« On leur a bien dit qu'il fallait se lever et de dire bonjour lorsque la secrétaire d’Etat arrivera », me précise Laura, la maîtresse, à propos de ses élèves de CM1-CM2, avant de me faire entrer dans la classe. Et je me dis qu'ils sont surement autant intimidés que moi par la situation.
Au premier coup d’oeil dans cette salle, je retombe dans ma période Harry Potter: faux mur en brique, panneau de Harry, Hermione et Ron à taille humaine, baguettes magiques qui traînent sur le bureau de chaque enfant… Pour me donner du courage, je me dis que nous nous préparons à recevoir le ministère de la magie, et que s’il m’arrive de faire une boulette, je pourrais toujours invoquer le sortilège d’amnésie.
Lors des présentations, mes doutes se confirment: je devine des enfants à l’imagination sans limite, mais focalisés sur ce qui s’apprête à se passer. Peu après la récréation, l’un d’eux se tourne vers la fenêtre: « Ils arrivent! »
Et voilà qu’une vingtaine de personnes, journalistes et maires compris, débarquent dans la salle, au moment où j’affiche sur l’écran géant le tableau de Hans Holbein, Les Ambassadeurs. A ma grande surprise, les enfants font face à leur timidité et ne laissent pas mes questions sans réponse: ça y est, nous sommes devenus des complices! Adultes comme enfants découvrent les secrets de ce tableau, dans lequel les objets racontent des histoires. Et surtout, ils résolvent ensemble le mystère de l'anamorphose cachée dans cette toile...
« Le monsieur, il est habillé comme sur le tableau »
C'est que les personnages de cette peinture sont des représentants de leur pays eux aussi. Mais au cours de la résidence, ce seront les enfants les personnages de notre histoire.
Donc, même si nous partageons la même excitation à se retrouver dans le journal local, qu'on achètera certainement tous la semaine prochaine, après le départ du cortège, il est temps de se mettre au travail!
De retour à l’école, je sors de mon sac ma lentille magique: l'optique sera au centre de notre travail, et tous les enfants s'approprieront ses spécificités pour composer des images. Chacun leur tour, ils se font tirer le portrait derrière ce filtre déformant.
Puis ils sont chargés de prendre des photos en choisissant un objet à déformer et un point de vue. Des équipes se constituent pour atteindre les recoins les plus improbables de la classe, pendant que les autres se mettent à écrire.
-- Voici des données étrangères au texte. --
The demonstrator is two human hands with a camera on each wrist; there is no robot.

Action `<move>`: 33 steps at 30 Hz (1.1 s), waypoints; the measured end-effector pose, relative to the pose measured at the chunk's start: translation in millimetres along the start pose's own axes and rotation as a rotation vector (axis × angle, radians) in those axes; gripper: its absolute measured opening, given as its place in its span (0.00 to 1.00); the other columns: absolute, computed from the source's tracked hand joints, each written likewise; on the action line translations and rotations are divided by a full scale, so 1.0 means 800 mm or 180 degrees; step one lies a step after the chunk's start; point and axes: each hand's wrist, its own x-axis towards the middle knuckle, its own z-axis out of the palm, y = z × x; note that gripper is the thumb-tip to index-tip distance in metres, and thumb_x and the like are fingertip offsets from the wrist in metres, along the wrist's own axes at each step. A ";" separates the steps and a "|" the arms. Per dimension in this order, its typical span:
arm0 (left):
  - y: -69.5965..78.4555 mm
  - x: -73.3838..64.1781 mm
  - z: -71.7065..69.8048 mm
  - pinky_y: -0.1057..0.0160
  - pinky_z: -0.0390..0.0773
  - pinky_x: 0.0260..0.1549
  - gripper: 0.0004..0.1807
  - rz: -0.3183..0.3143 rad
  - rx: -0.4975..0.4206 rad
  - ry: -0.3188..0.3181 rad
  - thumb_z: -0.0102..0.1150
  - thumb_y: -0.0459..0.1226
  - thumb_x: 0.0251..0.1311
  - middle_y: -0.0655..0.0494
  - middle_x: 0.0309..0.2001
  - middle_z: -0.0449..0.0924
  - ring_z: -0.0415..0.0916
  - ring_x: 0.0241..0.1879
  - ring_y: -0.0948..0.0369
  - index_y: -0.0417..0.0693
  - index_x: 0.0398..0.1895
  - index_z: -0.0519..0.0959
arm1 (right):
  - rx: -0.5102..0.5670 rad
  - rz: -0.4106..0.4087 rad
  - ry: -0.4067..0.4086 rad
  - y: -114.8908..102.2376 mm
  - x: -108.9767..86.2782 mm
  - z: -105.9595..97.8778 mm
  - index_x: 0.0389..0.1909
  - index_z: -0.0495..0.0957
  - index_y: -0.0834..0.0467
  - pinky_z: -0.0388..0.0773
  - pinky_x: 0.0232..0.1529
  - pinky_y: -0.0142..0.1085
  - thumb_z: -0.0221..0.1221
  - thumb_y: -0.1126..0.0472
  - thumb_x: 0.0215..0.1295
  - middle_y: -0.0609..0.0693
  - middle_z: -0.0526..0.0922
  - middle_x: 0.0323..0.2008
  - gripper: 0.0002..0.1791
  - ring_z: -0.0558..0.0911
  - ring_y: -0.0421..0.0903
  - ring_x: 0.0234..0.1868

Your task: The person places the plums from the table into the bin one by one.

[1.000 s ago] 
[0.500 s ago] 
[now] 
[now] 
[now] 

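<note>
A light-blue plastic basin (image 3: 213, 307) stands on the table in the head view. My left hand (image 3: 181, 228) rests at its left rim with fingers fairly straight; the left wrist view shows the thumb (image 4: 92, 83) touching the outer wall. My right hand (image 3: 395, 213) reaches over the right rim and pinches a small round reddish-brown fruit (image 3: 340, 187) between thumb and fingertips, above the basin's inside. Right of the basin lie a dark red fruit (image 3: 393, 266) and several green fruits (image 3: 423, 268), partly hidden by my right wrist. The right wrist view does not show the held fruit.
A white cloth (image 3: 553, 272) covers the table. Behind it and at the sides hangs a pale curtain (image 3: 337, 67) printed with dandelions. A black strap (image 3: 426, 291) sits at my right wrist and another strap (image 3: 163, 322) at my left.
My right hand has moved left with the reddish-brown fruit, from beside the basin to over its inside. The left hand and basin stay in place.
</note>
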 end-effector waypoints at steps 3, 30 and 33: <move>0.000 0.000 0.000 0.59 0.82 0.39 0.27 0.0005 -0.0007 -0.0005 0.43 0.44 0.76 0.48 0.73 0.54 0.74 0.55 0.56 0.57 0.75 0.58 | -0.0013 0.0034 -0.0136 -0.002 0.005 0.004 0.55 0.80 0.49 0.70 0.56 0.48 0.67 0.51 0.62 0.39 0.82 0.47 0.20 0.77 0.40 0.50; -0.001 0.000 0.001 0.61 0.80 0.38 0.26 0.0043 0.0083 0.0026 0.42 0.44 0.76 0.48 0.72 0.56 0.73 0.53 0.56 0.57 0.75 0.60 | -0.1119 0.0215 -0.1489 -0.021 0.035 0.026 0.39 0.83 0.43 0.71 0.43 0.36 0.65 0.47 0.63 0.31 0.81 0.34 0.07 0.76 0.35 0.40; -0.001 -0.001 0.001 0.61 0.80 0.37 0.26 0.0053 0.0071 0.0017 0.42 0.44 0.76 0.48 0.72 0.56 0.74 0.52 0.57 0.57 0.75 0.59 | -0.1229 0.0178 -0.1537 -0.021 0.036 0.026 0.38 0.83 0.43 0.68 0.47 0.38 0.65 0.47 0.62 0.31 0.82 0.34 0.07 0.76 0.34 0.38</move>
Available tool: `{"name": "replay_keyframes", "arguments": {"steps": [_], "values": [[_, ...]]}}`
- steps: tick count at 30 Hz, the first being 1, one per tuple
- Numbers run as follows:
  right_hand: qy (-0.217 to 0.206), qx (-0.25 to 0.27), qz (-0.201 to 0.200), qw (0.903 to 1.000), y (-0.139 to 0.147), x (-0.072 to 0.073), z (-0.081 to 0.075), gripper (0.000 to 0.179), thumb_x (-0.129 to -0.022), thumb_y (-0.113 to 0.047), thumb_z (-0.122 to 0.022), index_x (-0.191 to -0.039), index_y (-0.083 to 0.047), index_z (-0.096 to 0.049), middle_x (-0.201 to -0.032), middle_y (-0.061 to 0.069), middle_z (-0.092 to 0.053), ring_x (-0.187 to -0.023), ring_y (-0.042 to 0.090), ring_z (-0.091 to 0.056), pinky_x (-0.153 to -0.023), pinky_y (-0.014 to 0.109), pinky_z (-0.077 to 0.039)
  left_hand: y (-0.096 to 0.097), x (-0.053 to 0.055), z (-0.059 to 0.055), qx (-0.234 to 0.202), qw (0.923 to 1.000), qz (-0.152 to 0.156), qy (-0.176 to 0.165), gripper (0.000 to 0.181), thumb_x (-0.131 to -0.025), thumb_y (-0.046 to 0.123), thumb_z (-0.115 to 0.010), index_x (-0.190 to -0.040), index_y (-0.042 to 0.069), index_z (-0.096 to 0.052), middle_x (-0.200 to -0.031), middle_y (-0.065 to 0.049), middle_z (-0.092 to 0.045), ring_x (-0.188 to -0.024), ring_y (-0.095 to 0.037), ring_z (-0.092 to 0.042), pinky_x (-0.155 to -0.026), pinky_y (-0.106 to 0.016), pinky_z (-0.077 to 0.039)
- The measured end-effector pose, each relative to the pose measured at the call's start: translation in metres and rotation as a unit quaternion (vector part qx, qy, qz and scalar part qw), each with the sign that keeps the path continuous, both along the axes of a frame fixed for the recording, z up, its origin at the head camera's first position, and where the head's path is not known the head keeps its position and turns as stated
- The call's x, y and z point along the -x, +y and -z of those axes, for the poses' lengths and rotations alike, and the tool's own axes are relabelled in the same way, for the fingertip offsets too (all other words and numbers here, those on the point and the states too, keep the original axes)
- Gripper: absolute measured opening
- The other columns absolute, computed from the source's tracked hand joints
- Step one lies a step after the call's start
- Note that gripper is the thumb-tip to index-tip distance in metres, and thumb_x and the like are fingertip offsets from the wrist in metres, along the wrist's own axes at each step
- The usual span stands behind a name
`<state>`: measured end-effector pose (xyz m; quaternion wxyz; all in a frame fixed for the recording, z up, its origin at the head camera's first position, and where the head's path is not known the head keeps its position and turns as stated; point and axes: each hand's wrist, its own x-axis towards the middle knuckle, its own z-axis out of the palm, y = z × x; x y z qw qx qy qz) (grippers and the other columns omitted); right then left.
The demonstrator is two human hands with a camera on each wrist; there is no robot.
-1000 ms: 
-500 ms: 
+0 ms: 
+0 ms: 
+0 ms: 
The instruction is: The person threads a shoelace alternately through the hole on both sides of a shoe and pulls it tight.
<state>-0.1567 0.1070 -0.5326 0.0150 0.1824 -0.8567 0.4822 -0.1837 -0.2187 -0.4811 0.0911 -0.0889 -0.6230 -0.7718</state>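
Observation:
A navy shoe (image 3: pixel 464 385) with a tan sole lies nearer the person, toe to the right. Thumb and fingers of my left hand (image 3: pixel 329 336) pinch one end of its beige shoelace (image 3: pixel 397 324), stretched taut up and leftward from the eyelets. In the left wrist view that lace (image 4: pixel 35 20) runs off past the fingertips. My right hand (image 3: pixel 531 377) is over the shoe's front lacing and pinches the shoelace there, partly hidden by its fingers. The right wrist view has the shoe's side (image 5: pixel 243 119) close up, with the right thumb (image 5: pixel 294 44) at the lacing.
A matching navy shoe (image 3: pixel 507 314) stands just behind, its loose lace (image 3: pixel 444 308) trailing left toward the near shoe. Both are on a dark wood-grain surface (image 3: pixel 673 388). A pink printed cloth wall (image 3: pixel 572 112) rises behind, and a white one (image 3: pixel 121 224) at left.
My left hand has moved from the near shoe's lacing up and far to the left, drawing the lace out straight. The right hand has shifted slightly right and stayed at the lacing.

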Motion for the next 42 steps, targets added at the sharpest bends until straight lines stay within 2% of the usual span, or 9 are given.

Ils ont une mission: choisir un objet fétiche et raconter l’histoire de cet objet, qu’ils ramèneront lors de notre prochaine rencontre.
Jean a justement trouvé une pièce de Napoléon en creusant avec son père dans le jardin il n’y a pas longtemps.
« Je peux écrire sur mon cheval? »
« Oui, mais je veux que tu trouves un moyen de m’en parler parler à travers un objet. »
« C’est comme si mon piano était vivant » Pauline a déjà rempli une page de son carnet, et elle est impatiente de passer à la phase dessin.
« Comment tu dessinerais le fait que ton piano soit vivant? » Et la voilà partie dans des premiers croquis.
En attendant la rentrée prochaine, pas question de les laisser seuls dans cette quête d’objets! En rencontrant leurs parents, je me donne pour objectif de les impliquer eux aussi dans cette recherche de trésors oubliés dans les greniers, ou bien à remonter le temps jusqu’à des souvenirs de vacances, des récits de famille.